When you’re staring down the barrel of a chilly winter and you don’t get out much, you have to be resourceful when it comes to making friends. Real relationships involve interaction, compromise and leaving the house occasionally. Telly character based friendships are just as rewarding, but no-one is going to get pissy when you forget to pick them up from the airport, neglect to send birthday cards or plan last minute long weekends in Peru when they need help moving house.
Still, even with telly friends, you have to be a bit discerning. My made up mates are Kevin McCloud (multilingual renaissance man in a fleece), Barney off How I Met Your Mother (who wouldn’t be friends with a lovable, womanising gay Doogie Howser), Malcom Tucker (I regularly fantasise about dispatching him to ‘deal with’ my enemies’) and Tracy Jordan (for hangover free trips to the strip club of the mind). When Fresh Meat started last year, I was suspicious of this potential group of new buddies. An hour a week is a lot to commit to friendship. Was I going to get sufficiently rewarded for sitting on my arse watching TV?
I was. The initial encounters were a bit awkward and shuffly - in retrospect, just like Fresher’s Week. But even though Fresh Meat is a show about being at university, it’s driven by the strength of its characters and not the situation they’re in. It works because its a relatable set up, but you could put Josie, JP, Vod, Oregon, Howard and Kingsley in a shoe shop or a cupboard under the stairs and there would still be much ROFL.

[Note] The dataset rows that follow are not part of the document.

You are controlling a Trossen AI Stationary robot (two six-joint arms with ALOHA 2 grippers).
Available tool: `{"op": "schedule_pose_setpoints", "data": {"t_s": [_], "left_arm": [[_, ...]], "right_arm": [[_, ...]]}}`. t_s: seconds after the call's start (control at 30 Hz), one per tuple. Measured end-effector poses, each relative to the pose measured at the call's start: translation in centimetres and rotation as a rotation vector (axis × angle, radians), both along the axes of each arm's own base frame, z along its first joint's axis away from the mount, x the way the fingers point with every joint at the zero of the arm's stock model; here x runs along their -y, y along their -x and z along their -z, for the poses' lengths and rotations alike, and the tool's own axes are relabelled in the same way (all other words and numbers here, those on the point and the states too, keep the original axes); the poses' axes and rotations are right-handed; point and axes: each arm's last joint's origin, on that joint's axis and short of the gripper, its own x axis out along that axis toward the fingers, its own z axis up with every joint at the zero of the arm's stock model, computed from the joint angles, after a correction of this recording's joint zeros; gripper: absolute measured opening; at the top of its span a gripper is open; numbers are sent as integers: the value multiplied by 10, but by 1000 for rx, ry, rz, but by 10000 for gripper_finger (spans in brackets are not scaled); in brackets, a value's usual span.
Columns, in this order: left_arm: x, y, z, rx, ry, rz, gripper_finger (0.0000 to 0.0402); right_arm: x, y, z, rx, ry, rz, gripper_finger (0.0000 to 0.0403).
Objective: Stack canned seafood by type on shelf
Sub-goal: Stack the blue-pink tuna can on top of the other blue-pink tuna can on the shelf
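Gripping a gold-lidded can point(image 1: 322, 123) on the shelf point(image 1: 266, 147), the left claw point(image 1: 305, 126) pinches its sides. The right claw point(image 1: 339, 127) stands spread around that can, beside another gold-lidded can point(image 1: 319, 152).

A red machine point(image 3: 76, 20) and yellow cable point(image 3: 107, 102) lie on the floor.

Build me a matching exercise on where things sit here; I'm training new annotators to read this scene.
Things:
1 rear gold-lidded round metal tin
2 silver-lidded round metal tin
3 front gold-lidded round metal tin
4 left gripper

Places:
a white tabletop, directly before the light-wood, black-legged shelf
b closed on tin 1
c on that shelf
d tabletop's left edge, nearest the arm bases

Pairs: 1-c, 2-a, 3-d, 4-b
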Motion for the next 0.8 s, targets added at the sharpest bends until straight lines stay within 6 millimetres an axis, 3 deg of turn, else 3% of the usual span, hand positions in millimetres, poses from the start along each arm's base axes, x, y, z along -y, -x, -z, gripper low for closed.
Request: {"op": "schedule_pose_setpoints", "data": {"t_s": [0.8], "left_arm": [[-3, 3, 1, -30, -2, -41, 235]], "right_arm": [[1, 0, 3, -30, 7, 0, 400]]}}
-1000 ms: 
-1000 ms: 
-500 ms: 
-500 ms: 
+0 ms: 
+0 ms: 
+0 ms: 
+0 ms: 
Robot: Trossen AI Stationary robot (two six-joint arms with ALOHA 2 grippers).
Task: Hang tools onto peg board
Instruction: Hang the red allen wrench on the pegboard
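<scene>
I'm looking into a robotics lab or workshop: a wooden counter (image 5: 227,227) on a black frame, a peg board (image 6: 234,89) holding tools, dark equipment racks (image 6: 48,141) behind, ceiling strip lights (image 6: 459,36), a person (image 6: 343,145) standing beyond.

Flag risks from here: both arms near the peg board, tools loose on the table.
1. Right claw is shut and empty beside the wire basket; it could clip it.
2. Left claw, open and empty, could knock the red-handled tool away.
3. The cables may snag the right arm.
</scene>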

Armstrong and Bain’s writing is smart, funny and beautiful, and episode 2.1 excels because they don’t obscure it with descriptions, explanations and recaps to get you up to speed. They just hit you with it. Jack Whitehall’s perfectly on point posh twat JP starts with some of the funniest lines I’ve heard all year - and this is before the credits have rolled. “Owt is any, nowt is none, a barm cake is a sort of bap, a bap is a tit and a tit...is a tit!” he explains to his similarly southern, confused mate, like Livingstone if Livingstone could barely navigate himself out of Jack Wills.
But even though Fresh Meat is a show about being at university, it’s driven by the strength of its characters and not the situation they’re in.
One of the loveliest things about being reunited with old, imaginary mates after the holidays is that some of them change their hair in hot or hilarious ways. Oregon’s new fringe and specs combo is fit, and Kingsley’s new soul patch (“billy goat muff”) is frightening. There’s some debate about whether to rent “departed” housemate Paul Lamb’s room to a new housemate - perhaps predictably, JP wants to turn it into a bong room. Josie’s got a new BFF, “mental dental” Heather, who is falling for Kingsley despite Josie’s offputting lies (“he’s like Russell Brand on the inside and Russell Grant on the outside”.) JP discovers that his friend Giles is gay, which is seriously discomfitting as JP was the beneficiary of a few hetero lad boarding school shower room hand jobs (“do you think having gay sex with a gay man makes me gay?”)
Howard has a job in an abattoir and is gifting his pals with offcuts (“it’s jazz meat!”), and Oregon finds herself in the squeezed academic middle when she applies to be an intern for Lady Professor Shales’ new literary magazine, and Man Professor Shales is not responding well to being romantically spurned by either of the women in his life. Vod’s money borrowing gets out of hand, and she’s forced to find alternative financial solutions when the others refuse to try to extract their debts from other people’s power metres in Toxteth. Eventually scary Sabine moves in, despite her complaints about water pressure, vermin and Josie’s final, desparate plea as she stands in the doorway with all her stuff. (“I don’t want to sound horrible, but you see, the thing is that none of us want you to live here.”)
If Fresh Meat can stay this taut, sharp and perfectly paced, then I can give up all other television for the next eight weeks and use it as my sole source of entertainment nutrients. Kingsley and co would probably make terrible real life friends - but I’m so keen for their virtual company that I’m going to watch Episode 1 on 4OD all over again.